MESTINON® is useful in the treatment of myasthenia gravis. After nearly 50 years of use, MESTINON® continues to be used as the first line of therapy in the treatment of myasthenia gravis.

So Mestinon is crucial for treatment of myasthenia gravis.  Everyone I know with any form of myasthenia is on it. I’ve been on it for years. It’s vital to being able to breathe, walk, and stuff, with minimal difficulty. 
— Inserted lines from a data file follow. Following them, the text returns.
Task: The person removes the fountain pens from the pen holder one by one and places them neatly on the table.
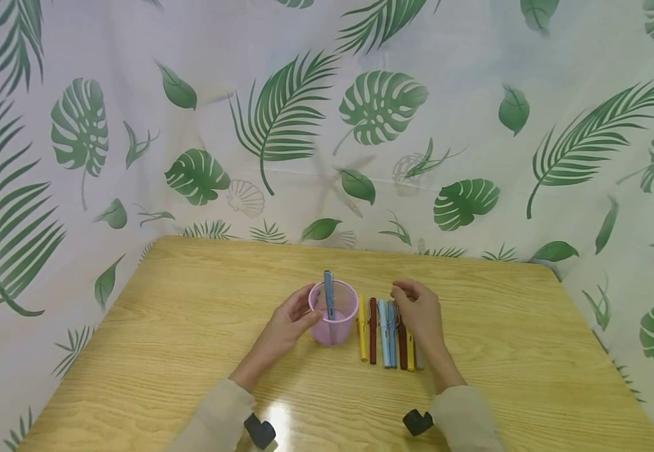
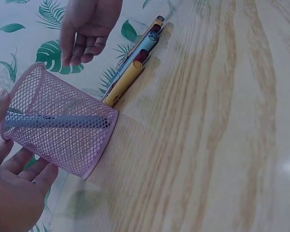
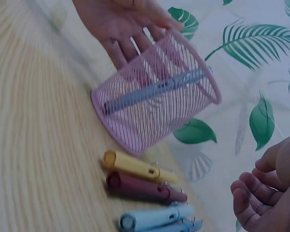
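Note:
My left hand holds a pink mesh pen cup, its fingers around the side and the thumb near the rim. The cup stands upright on the table, and one grey-blue pen leans inside it, seen through the mesh in both wrist views. Right of the cup lies a row of capped pens: a yellow pen, a dark red pen, a light blue pen, a blue pen and several more. Above the row's right end, my right hand hovers with loosely bent fingers, holding nothing and partly covering the last pens.
The wooden table extends around the cup and pens. Behind it hangs a white cloth printed with green leaves. Small black devices are strapped at both wrists, by the beige sleeves.

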A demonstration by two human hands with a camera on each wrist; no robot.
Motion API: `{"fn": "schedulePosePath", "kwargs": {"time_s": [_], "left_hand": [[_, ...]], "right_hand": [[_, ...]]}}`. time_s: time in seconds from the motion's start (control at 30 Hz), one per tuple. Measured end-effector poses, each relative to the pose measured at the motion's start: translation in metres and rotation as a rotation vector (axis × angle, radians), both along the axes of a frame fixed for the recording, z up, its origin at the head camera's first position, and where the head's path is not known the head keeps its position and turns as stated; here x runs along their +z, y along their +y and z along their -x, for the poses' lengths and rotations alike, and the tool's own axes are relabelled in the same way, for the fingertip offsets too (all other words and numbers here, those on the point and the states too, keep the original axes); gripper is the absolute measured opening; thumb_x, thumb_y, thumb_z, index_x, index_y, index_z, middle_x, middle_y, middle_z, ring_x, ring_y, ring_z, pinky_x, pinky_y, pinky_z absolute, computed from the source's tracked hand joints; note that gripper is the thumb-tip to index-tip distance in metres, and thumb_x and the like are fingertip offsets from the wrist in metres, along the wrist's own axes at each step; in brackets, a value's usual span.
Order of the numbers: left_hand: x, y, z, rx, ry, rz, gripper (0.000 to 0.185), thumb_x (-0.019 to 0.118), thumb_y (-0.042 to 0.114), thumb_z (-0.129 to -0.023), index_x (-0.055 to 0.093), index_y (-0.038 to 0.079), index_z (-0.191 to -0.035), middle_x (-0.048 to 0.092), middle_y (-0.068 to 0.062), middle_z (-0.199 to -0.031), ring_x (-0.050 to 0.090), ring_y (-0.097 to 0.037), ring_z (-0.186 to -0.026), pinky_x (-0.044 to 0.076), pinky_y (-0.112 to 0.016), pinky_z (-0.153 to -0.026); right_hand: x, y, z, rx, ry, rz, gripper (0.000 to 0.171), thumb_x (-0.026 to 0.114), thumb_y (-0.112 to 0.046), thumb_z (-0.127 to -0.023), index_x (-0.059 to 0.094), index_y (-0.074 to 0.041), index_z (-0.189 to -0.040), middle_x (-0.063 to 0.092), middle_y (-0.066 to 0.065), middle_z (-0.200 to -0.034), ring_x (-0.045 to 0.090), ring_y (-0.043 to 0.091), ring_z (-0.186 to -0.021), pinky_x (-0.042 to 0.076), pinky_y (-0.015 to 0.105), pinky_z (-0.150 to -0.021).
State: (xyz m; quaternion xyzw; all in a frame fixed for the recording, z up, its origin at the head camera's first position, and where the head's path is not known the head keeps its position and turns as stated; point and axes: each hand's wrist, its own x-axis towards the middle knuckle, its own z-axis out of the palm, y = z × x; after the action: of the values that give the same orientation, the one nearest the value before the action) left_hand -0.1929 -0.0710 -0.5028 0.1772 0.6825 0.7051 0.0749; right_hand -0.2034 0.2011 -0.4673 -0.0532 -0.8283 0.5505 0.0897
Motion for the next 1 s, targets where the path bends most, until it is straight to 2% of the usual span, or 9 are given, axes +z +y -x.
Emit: {"fn": "schedulePosePath", "kwargs": {"time_s": [0.2,0.37,0.43,0.53,0.7,0.9,1.0], "left_hand": [[0.000,0.000,0.000,-0.002,0.005,0.001,0.062,0.062,0.006,-0.104,0.032,-0.003,-0.158,0.038,-0.030,-0.158,0.038,-0.044,-0.145,0.036,-0.047,-0.120],[0.000,0.000,0.000,0.002,0.003,0.000,0.062,0.061,0.005,-0.104,0.032,-0.004,-0.158,0.039,-0.030,-0.157,0.039,-0.045,-0.145,0.036,-0.047,-0.119],[0.001,0.000,0.000,0.004,-0.001,0.000,0.063,0.062,0.005,-0.104,0.032,-0.004,-0.158,0.039,-0.030,-0.157,0.039,-0.045,-0.144,0.037,-0.048,-0.119],[0.002,-0.001,-0.001,0.001,-0.003,-0.001,0.063,0.062,0.005,-0.104,0.031,-0.004,-0.159,0.039,-0.030,-0.157,0.039,-0.045,-0.145,0.037,-0.048,-0.119],[0.002,-0.001,-0.001,-0.005,-0.003,-0.007,0.063,0.061,0.004,-0.104,0.030,-0.004,-0.159,0.038,-0.031,-0.157,0.039,-0.046,-0.145,0.038,-0.046,-0.118],[0.002,-0.001,-0.001,-0.010,0.002,-0.006,0.063,0.061,0.005,-0.104,0.031,-0.003,-0.159,0.038,-0.030,-0.158,0.039,-0.046,-0.145,0.038,-0.046,-0.118],[0.002,-0.001,-0.001,-0.014,-0.001,-0.005,0.063,0.061,0.006,-0.105,0.031,-0.003,-0.159,0.038,-0.030,-0.158,0.039,-0.046,-0.145,0.038,-0.046,-0.118]], "right_hand": [[0.005,-0.021,0.002,0.053,0.035,0.047,0.028,0.060,-0.013,-0.104,0.068,0.003,-0.125,0.070,0.026,-0.113,0.069,0.036,-0.096,0.062,0.030,-0.076],[0.011,-0.037,0.005,0.078,0.063,0.076,0.026,0.063,-0.012,-0.102,0.070,0.003,-0.122,0.073,0.023,-0.108,0.070,0.035,-0.094,0.062,0.030,-0.077],[0.014,-0.043,0.005,0.083,0.077,0.077,0.026,0.064,-0.013,-0.102,0.071,0.004,-0.121,0.074,0.021,-0.107,0.071,0.035,-0.094,0.060,0.025,-0.075],[0.015,-0.050,0.006,0.090,0.085,0.079,0.026,0.064,-0.015,-0.103,0.071,0.003,-0.121,0.074,0.021,-0.107,0.070,0.035,-0.096,0.060,0.027,-0.075],[0.014,-0.058,0.008,0.105,0.090,0.133,0.026,0.065,-0.012,-0.102,0.070,0.005,-0.121,0.073,0.023,-0.109,0.070,0.034,-0.098,0.062,0.043,-0.084],[0.014,-0.068,0.008,0.122,0.097,0.102,0.029,0.069,-0.019,-0.101,0.072,0.001,-0.121,0.073,0.015,-0.116,0.067,0.027,-0.105,0.057,0.035,-0.088],[0.014,-0.073,0.009,0.128,0.103,0.097,0.030,0.070,-0.021,-0.101,0.072,0.001,-0.122,0.073,0.015,-0.116,0.067,0.029,-0.107,0.055,0.037,-0.091]]}}
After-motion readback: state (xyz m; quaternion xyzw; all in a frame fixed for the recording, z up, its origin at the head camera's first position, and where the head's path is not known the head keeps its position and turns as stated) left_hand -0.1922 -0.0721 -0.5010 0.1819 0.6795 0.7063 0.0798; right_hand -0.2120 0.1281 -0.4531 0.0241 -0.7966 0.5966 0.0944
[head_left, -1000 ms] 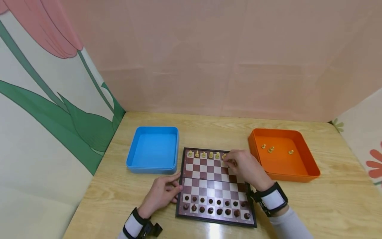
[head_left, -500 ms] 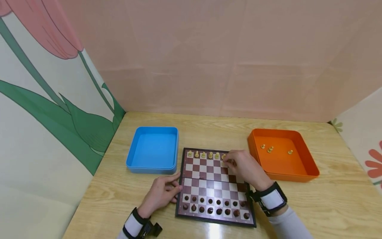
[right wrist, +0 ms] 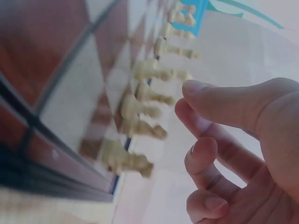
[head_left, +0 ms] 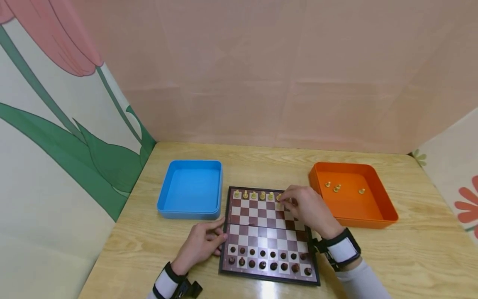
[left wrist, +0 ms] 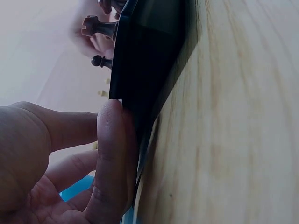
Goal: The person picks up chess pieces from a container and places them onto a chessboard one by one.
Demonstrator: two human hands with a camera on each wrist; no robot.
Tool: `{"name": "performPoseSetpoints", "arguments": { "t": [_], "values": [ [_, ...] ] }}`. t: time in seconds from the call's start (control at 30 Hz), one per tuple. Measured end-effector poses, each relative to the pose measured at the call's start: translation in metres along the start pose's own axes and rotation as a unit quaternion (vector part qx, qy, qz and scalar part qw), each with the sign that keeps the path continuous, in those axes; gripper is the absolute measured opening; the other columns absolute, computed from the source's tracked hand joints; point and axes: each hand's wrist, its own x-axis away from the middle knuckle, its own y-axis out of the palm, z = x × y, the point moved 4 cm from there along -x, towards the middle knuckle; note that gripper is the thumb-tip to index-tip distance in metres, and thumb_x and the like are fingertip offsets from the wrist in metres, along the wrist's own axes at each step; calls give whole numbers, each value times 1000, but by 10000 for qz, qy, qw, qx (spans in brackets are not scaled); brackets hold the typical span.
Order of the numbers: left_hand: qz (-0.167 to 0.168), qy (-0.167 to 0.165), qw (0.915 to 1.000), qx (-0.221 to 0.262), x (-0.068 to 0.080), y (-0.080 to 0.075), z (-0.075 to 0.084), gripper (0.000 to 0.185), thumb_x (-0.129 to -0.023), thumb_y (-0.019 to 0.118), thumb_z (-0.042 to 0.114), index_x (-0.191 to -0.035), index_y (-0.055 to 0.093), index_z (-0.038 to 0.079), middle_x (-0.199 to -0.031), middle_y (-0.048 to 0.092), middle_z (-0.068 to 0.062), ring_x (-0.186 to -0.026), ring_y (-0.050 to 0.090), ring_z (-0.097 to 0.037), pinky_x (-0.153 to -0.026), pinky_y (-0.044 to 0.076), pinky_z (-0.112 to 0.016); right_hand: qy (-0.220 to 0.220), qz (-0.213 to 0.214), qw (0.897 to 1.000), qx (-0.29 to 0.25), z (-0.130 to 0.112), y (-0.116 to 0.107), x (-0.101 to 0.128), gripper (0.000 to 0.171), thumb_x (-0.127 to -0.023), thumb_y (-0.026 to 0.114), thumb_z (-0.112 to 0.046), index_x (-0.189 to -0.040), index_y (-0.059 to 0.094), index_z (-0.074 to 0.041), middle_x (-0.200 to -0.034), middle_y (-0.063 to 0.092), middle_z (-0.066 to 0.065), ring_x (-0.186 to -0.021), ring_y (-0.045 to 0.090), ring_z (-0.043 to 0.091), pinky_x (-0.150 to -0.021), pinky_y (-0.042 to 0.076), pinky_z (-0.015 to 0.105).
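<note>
A folding chessboard (head_left: 257, 228) lies on the table, with dark chess pieces (head_left: 262, 264) in two rows at its near side. Pale chess pieces (head_left: 254, 195) line its far edge. My left hand (head_left: 199, 243) rests beside the board's left edge, its fingertips touching the side; in the left wrist view a straight finger (left wrist: 112, 140) presses the black edge. Over the far right part of the board, my right hand (head_left: 308, 209) pinches a pale chess piece with thumb and index finger. That piece is mostly hidden by the fingers; the right wrist view shows the fingertips (right wrist: 191, 88) beside the pale row.
An orange tray (head_left: 377, 207) at the right holds several pale pawns (head_left: 337, 188). A blue tray (head_left: 192, 191) stands left of the board. Behind the wooden table (head_left: 422, 241) rises a pinkish backdrop (head_left: 239, 83); printed flowers cover the side panels.
</note>
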Motion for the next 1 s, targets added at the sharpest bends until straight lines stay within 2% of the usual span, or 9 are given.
{"name": "performPoseSetpoints", "arguments": {
  "t": [0.2,0.4,0.6,0.77,0.87,1.0],
  "values": [
    [-6,-113,9999,14,1,1,-1,59,-101,75,12,-154,54,4,-101,71,-7,-70,73,-18,-59,68,-33,-21,362,9993,51,10,-16,3,12,-90,86,-6,-101,85,-12,-95,77,1,-76,63,15,-67,62,29],
    [-7,-103,9999,16,1,1,-2,58,-101,75,12,-155,54,4,-101,72,-7,-70,73,-18,-59,68,-33,175,588,9981,96,26,-33,6,15,-93,84,-10,-107,82,-8,-99,75,8,-77,61,22,-63,56,29],
    [7,-79,10000,7,0,0,-2,58,-101,75,11,-154,54,4,-101,72,-7,-70,73,-18,-60,68,-33,210,1224,9921,167,45,-50,12,25,-94,82,-10,-117,78,-3,-105,71,15,-80,62,30,-59,52,28],
    [22,4,10000,-10,-1,0,-1,58,-101,75,11,-154,54,3,-100,73,-6,-70,74,-18,-59,68,-33,614,1424,9877,174,68,-60,18,28,-95,79,-7,-123,75,-1,-117,68,21,-91,64,37,-59,53,29],
    [12,61,10000,-9,-1,0,-1,57,-101,75,11,-154,54,2,-100,73,-6,-70,74,-18,-59,68,-33,906,1346,9867,141,87,-62,22,30,-97,78,-10,-125,74,1,-120,66,24,-94,64,40,-62,55,35],
    [16,45,10000,-22,-1,1,-1,58,-101,75,11,-154,54,2,-99,72,-6,-70,74,-18,-59,68,-33,1174,1139,9865,97,107,-60,27,34,-99,77,-15,-126,72,5,-121,65,29,-100,64,47,-72,61,57]
  ]
}}
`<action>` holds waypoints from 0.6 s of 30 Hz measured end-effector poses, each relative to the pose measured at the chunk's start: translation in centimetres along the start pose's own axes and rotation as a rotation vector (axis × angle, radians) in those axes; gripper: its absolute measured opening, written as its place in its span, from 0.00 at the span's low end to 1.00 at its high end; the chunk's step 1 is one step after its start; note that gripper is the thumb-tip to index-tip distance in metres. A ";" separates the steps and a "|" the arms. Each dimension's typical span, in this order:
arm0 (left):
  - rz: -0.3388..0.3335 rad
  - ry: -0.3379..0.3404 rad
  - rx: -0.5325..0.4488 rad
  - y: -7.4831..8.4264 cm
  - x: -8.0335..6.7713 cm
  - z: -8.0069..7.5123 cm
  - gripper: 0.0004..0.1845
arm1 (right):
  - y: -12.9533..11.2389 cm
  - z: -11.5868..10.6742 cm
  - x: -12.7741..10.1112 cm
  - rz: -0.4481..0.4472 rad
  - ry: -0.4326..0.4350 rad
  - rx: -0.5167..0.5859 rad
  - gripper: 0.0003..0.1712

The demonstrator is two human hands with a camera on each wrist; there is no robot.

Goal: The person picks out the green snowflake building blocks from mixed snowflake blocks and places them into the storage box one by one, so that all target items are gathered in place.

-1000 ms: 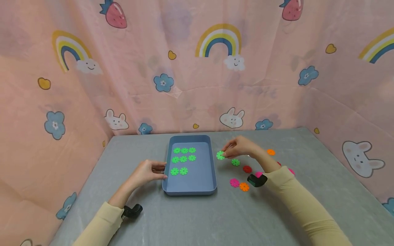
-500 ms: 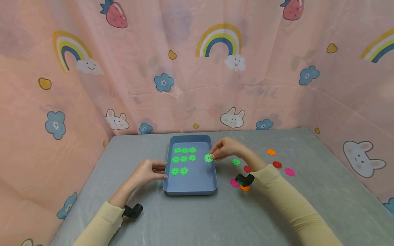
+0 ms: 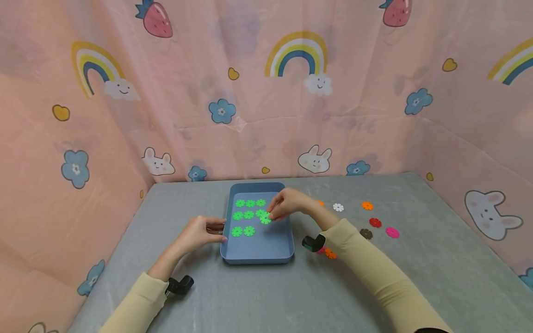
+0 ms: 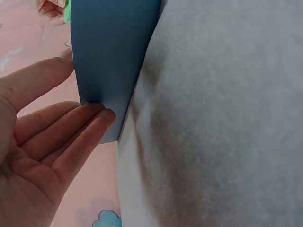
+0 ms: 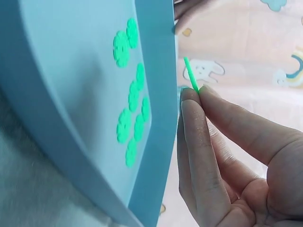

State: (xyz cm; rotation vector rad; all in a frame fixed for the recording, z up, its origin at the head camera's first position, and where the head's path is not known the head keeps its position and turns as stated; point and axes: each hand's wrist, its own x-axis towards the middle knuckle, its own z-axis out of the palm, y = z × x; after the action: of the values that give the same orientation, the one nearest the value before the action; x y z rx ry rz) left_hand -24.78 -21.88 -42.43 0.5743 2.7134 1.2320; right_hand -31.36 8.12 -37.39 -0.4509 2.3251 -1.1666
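Observation:
In the head view, my right hand (image 3: 287,203) is over the blue-grey tray (image 3: 258,252), pinching a green notched plastic disc (image 3: 265,218) by its edge. The right wrist view shows this disc (image 5: 191,74) edge-on between thumb and fingertips, raised above the tray floor. Several matching green discs (image 3: 248,215) lie flat in rows in the tray: three at the back, three in the middle, two in front. My left hand (image 3: 204,233) touches the tray's left side. Seen from the left wrist, its fingers (image 4: 71,137) rest nearly straight against the outer wall (image 4: 111,61).
Right of the tray, loose discs lie on the grey table (image 3: 258,300): white (image 3: 338,207), orange (image 3: 367,206), red (image 3: 375,223), brown (image 3: 366,234) and pink (image 3: 392,232). My right forearm covers some others. A patterned pink curtain (image 3: 258,134) encloses the table's back and sides.
My right hand has carried the green disc leftward from the table, over the tray's right rim, to beside the middle row. The left hand has stayed at the tray's side.

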 end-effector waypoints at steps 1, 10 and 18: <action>-0.001 0.000 0.002 0.0 0.0 0.0 0.30 | -0.1 0.2 0.2 -0.004 -0.006 0.003 0.11; -0.009 0.001 0.011 0.1 0.0 0.0 0.29 | -1.0 1.9 1.6 0.000 -0.064 0.020 0.10; -0.004 -0.005 0.012 0.0 0.1 0.0 0.30 | -1.3 3.3 3.2 0.035 -0.102 0.020 0.10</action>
State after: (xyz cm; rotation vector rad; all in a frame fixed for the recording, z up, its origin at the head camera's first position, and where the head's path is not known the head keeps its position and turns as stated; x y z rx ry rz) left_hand -24.88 -21.83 -42.36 0.5721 2.7184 1.2126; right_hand -31.97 3.65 -38.95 -0.4499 2.2240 -1.1232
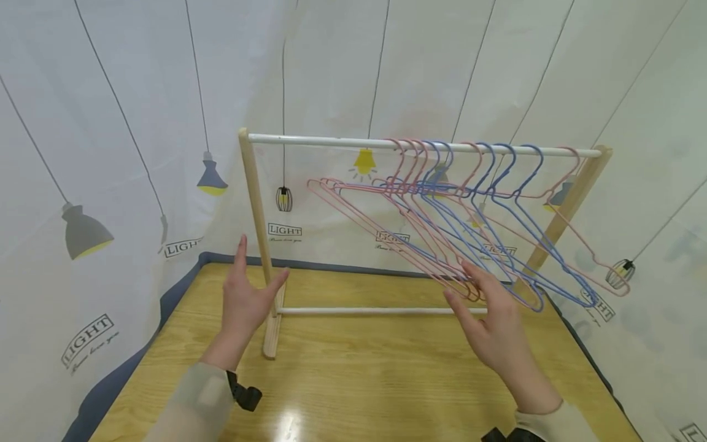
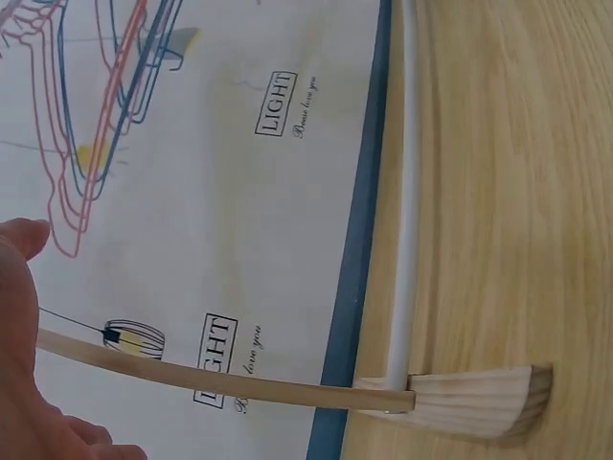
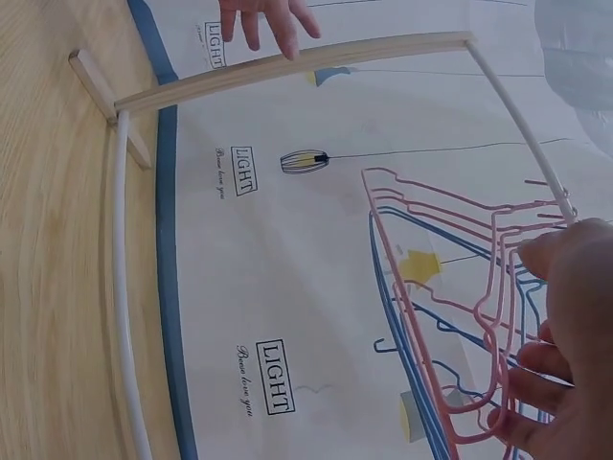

I’m on both Medicare and Medicaid as a result of being in a weird category called Disabled Adult Child. It means I was on SSI, still qualify for SSI, qualified for SSI prior to age 22, but am on my father’s Social Security benefits, first due to his retirement, then after his death.  (RSDI benefits.) This is a strange category that idea seemed equivalent to SSI for Medicaid purposes, meaning you qualify for Medicaid no matter how much money you get. 

And I get a lot more money than I did on SSI. I don’t have enough money to buy my own Mestinon though. 

And insurance just started refusing to cover it. Not because they think I don’t need it.  They know I do. Single fiber EMGs don’t lie. But they have just suddenly stopped covering this drug, period.  My doctor’s office it’s furious and is fighting this. We are going to Legal Aid too. But if we don’t win, I don’t know what I’ll do. Beyond hope that other treatments (CellCept, plasmaphoresis) work well enough to replace it.  But those are slim hopes when they rest on this being autoimmune and the plasmaphoresis could make my stomach bleed worse, meanwhile we know for a fact Mestinon works. 

Every few years, Medicare pulls this bullshit where they say they won’t cover some med that they’ve been covering for years. Or worse, I get an announcement that they’ve never covered something and the pharmacy never told us they were absorbing the costs all this time. Whatever it is, this sucks and makes me freak out and feel powerless.